Attaque de Boko Haram au Niger : une dizaine de soldats nigériens tués près de N’Guigmi

Une attaque meurtrière de Boko Haram frappe N’Guigmi, dans le Sud-Est du Niger

Une position militaire située aux abords de N’Guigmi, ville stratégique de la région de Diffa, a été la cible d’une offensive surprise menée par le groupe djihadiste Boko Haram. Selon les informations recueillies auprès de témoins locaux, une dizaine de soldats nigériens ont trouvé la mort lors de l’assaut survenu vendredi matin.

Les combats, décrits comme intenses, ont également fait des victimes parmi les assaillants. Un habitant de N’Guigmi, ayant requis l’anonymat pour des raisons de sécurité, a confirmé que « l’armée nigérienne a immédiatement lancé des opérations de ratissage » après l’attaque.

N’Guigmi, une zone sous haute tension depuis 2009

N’Guigmi, ville garrisonnée riveraine du lac Tchad, est devenue au fil des années un foyer d’insécurité majeur dans le Sud-Est du Niger. Depuis 2009, la région est marquée par la présence récurrente de groupes armés, dont les combattants de Boko Haram et ceux de l’État islamique en Afrique de l’Ouest (ISWAP).

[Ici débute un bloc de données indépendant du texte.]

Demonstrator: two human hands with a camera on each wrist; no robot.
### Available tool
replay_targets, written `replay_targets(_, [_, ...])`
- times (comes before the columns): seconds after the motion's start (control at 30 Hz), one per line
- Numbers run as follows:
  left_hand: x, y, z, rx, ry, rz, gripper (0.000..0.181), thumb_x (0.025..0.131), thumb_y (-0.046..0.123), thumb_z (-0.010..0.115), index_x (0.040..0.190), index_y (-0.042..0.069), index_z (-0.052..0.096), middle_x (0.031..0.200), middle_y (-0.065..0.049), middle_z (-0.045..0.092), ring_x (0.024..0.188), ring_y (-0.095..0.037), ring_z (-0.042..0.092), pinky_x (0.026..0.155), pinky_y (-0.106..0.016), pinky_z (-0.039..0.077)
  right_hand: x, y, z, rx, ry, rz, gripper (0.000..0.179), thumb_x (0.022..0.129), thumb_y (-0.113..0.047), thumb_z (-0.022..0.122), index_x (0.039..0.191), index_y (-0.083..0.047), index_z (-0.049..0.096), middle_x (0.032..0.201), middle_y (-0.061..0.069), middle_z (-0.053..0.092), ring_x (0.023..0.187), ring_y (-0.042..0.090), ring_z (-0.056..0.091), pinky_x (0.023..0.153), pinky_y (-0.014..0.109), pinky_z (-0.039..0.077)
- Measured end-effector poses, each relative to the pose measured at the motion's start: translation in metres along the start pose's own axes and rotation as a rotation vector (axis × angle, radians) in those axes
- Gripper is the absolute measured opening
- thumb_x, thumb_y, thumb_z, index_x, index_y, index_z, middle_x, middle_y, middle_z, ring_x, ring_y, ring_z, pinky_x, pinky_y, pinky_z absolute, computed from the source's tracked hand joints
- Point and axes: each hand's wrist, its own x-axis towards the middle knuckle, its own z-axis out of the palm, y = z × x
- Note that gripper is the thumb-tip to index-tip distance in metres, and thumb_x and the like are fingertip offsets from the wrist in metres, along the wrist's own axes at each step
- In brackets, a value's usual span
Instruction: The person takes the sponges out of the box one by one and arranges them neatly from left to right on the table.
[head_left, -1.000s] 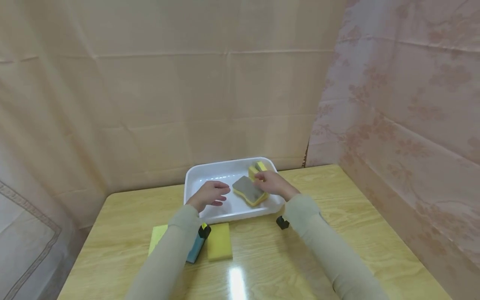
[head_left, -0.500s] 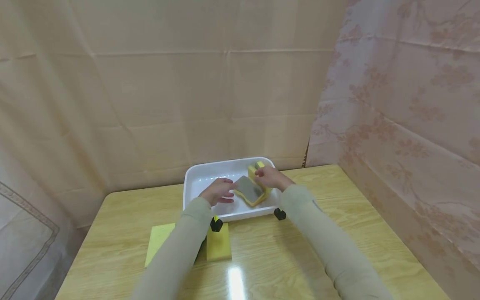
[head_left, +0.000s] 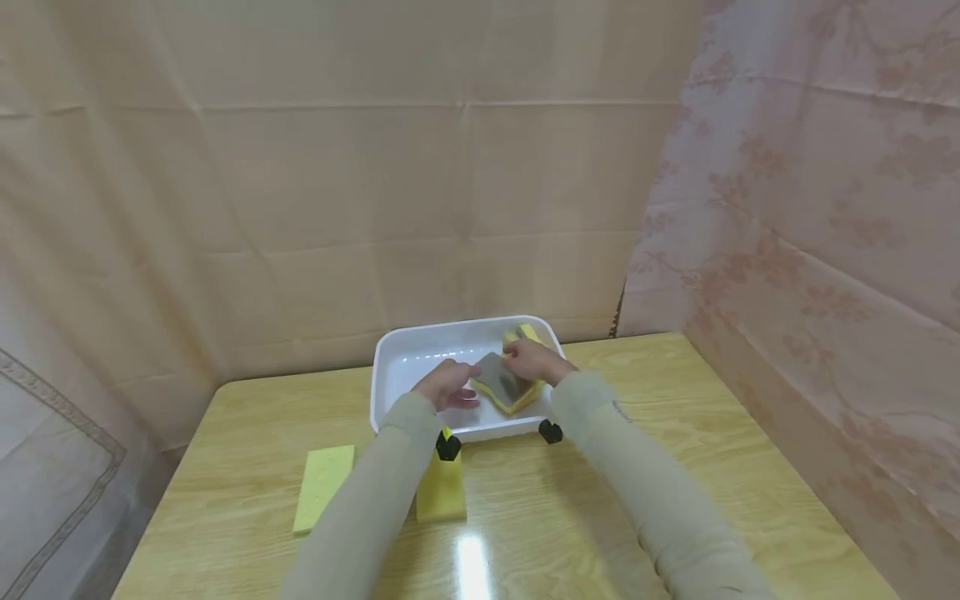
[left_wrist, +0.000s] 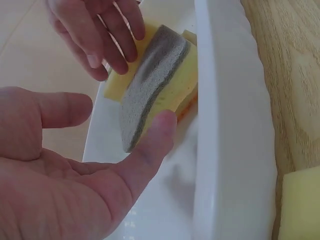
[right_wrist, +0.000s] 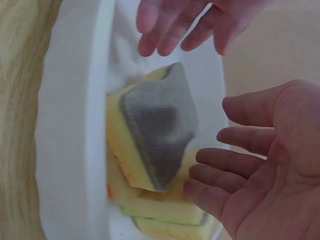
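A grey-topped yellow sponge [head_left: 501, 377] lies tilted in the right part of a white tray [head_left: 420, 335]. My left hand [head_left: 444, 387] is at its left edge, fingers extended; in the left wrist view one fingertip overlaps the sponge [left_wrist: 155, 75]. Over its far right side hovers my right hand [head_left: 534, 361], with slightly bent fingers and nothing gripped. In the right wrist view, more yellow sponges [right_wrist: 175, 212] lie stacked under and beside the grey-topped one, close to the right fingertips [right_wrist: 200, 192]. Another yellow sponge shows behind my right hand in the head view.
On the wooden table [head_left: 525, 533], a yellow sponge [head_left: 441, 493] lies in front of the tray, partly behind my left sleeve. A pale yellow pad [head_left: 324, 487] is farther left. Behind the table hangs a beige curtain [head_left: 420, 183]; a floral one [head_left: 817, 250] is on the right.
My left hand has moved right, up to the grey-topped sponge. My right hand has shifted slightly left. A blue sponge seen earlier is now hidden by the left sleeve.
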Motion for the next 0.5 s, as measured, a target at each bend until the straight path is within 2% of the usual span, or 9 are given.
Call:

Cette attaque s’inscrit dans un contexte de tensions persistantes, où les forces de sécurité nigériennes doivent composer avec des menaces multiformes dans une zone frontalière partagée avec le Nigeria, le Cameroun et le Tchad.

Bilan humain et réactions locales

Les premières informations, relayées par des habitants sur les réseaux sociaux, évoquent un bilan plus lourd : dix militaires et quatre membres de la garde nationale auraient péri lors de l’affrontement. L’Agence nigérienne de presse, sans préciser de chiffres, a confirmé la mort de soldats « dans une attaque perpétrée par des éléments de Boko Haram en périphérie de N’Guigmi ».

Les réseaux sociaux, utilisés par les riverains pour relayer l’actualité en temps réel, ont joué un rôle clé dans la diffusion de ces informations. Les autorités locales, tout en évitant de divulguer des détails sensibles, ont appelé à la vigilance et renforcé les dispositifs de sécurité dans la région.

Un défi sécuritaire persistant pour le Niger

Cette attaque rappelle la vulnérabilité des zones frontalières du Niger face aux groupes armés évoluant dans le bassin du lac Tchad. Malgré les efforts des forces de défense et de sécurité, les attaques récurrentes de Boko Haram et d’autres factions djihadistes continuent de fragiliser la stabilité de la région.

Les autorités nigériennes, en coordination avec les pays voisins, restent mobilisées pour endiguer cette menace et protéger les populations civiles exposées aux violences.